5) What about when you adjust for environment?
Let’s get back to what we were talking about with Coors above, because this is where it gets tricky, but it’s important. For the most part, when you see these numbers, either on Twitter or on television broadcasts, you’re seeing “what if the observed trajectory was overlaid over the various park dimensions,” which is simple and easily understandable.
It’s also a little unfair. Colorado’s Coors Field, for example, has absolutely massive dimensions. It has to, due to the high altitude, since the ball routinely flies approximately 20 feet further there. If it was sized like a normal park, then it would be an absolute homer heaven.
But if we’re looking at the trajectory of a batted ball in a different park and applying it to Coors’s large fences without also giving it the benefit of Coors’ high altitude, then we’re giving a batted ball a penalty without also giving it the appropriate boost.
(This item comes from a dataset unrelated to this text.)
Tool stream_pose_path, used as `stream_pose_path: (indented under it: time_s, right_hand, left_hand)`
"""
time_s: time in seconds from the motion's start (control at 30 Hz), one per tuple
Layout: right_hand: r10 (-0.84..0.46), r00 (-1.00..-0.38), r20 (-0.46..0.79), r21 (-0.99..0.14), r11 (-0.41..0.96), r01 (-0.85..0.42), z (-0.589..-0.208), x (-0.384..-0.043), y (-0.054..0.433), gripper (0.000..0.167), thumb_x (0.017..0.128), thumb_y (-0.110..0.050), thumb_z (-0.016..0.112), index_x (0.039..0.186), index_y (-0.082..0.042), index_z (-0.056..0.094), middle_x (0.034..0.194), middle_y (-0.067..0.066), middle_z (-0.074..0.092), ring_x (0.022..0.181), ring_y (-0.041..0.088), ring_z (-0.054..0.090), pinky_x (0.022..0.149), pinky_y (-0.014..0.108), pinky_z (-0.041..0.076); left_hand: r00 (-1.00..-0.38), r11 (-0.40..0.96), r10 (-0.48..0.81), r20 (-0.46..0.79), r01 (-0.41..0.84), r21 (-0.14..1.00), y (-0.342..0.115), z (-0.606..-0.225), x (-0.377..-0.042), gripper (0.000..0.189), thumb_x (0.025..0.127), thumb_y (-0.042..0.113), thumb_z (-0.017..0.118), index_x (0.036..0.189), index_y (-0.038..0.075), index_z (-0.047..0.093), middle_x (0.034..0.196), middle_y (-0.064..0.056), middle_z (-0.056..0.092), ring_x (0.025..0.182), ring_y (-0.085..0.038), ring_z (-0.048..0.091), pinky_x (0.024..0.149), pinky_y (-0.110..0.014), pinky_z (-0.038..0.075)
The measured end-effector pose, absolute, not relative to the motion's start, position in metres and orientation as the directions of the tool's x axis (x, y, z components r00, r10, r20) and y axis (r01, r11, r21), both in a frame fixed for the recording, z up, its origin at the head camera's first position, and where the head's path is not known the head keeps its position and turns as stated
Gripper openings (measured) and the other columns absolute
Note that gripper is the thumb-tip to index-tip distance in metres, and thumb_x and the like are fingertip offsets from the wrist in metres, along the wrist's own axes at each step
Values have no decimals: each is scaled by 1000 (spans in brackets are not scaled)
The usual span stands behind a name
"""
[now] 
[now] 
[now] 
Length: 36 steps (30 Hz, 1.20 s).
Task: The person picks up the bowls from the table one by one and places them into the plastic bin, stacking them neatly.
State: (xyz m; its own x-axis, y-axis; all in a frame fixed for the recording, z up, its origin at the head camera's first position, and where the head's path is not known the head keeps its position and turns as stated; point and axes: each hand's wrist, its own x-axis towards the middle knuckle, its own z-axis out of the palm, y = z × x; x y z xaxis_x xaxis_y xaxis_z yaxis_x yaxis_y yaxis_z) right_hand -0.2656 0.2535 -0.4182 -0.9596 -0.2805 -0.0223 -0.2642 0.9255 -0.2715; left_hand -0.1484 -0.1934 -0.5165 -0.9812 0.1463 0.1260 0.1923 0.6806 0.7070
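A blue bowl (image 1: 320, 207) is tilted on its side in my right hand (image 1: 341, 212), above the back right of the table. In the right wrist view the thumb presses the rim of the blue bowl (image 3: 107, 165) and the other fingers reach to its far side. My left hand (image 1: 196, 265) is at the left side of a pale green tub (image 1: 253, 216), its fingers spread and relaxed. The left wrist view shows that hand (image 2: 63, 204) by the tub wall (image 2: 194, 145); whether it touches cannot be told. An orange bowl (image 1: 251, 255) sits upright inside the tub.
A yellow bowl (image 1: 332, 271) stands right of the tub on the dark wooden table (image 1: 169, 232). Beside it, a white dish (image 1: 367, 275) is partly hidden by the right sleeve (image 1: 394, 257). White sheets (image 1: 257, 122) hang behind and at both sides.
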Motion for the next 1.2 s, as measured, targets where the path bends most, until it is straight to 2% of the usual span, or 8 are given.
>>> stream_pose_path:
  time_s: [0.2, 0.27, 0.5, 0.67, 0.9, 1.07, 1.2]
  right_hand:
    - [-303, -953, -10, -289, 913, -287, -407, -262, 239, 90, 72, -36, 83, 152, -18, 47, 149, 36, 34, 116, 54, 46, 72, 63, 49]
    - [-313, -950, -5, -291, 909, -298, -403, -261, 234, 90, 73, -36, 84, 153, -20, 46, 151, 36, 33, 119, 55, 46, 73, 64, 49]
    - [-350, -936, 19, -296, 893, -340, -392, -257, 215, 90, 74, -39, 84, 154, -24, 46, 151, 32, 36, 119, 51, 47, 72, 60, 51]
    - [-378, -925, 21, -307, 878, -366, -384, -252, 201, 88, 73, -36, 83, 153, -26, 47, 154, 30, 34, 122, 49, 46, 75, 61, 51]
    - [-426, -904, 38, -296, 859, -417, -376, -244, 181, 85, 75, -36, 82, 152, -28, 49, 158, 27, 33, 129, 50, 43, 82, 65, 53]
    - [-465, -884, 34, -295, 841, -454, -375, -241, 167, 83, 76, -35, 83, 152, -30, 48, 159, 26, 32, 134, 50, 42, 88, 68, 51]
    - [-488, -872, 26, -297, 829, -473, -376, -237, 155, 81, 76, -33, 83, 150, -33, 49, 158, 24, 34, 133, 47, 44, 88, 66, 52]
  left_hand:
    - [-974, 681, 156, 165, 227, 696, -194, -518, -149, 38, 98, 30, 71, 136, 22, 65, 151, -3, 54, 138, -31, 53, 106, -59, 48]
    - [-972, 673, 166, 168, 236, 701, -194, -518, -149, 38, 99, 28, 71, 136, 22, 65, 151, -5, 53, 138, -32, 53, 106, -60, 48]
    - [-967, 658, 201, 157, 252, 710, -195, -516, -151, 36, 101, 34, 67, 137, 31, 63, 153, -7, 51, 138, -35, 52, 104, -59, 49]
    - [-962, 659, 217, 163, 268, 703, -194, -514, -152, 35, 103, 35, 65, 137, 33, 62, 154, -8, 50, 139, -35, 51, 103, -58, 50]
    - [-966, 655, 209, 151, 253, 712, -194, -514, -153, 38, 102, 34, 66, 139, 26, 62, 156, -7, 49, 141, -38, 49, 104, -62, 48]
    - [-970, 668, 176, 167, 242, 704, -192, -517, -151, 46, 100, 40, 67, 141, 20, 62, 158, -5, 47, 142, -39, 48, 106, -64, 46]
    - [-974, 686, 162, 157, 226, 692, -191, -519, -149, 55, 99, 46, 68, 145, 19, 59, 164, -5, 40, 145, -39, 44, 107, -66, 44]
Again: It’s done that way because it’s much, much easier to consume, and because having multiple sets of numbers gets confusing.
That said, when you look at it on a seasonal basis, you need to make sure Rockies hitters aren’t outliers here. So for example, last year, unadjusted, C.J. Cron hit 29 homers, but was expected to hit 36 homers. It makes it seem like he seriously underperformed. But with the environmental adjustment, his 29 homers were much more in line with the 27 he'd have been expected to hit.
It does, as always, make Coors the most interesting place in the game. It makes something that has forever seemed so simple -- the home run -- seem so much more fascinating the more you break it down.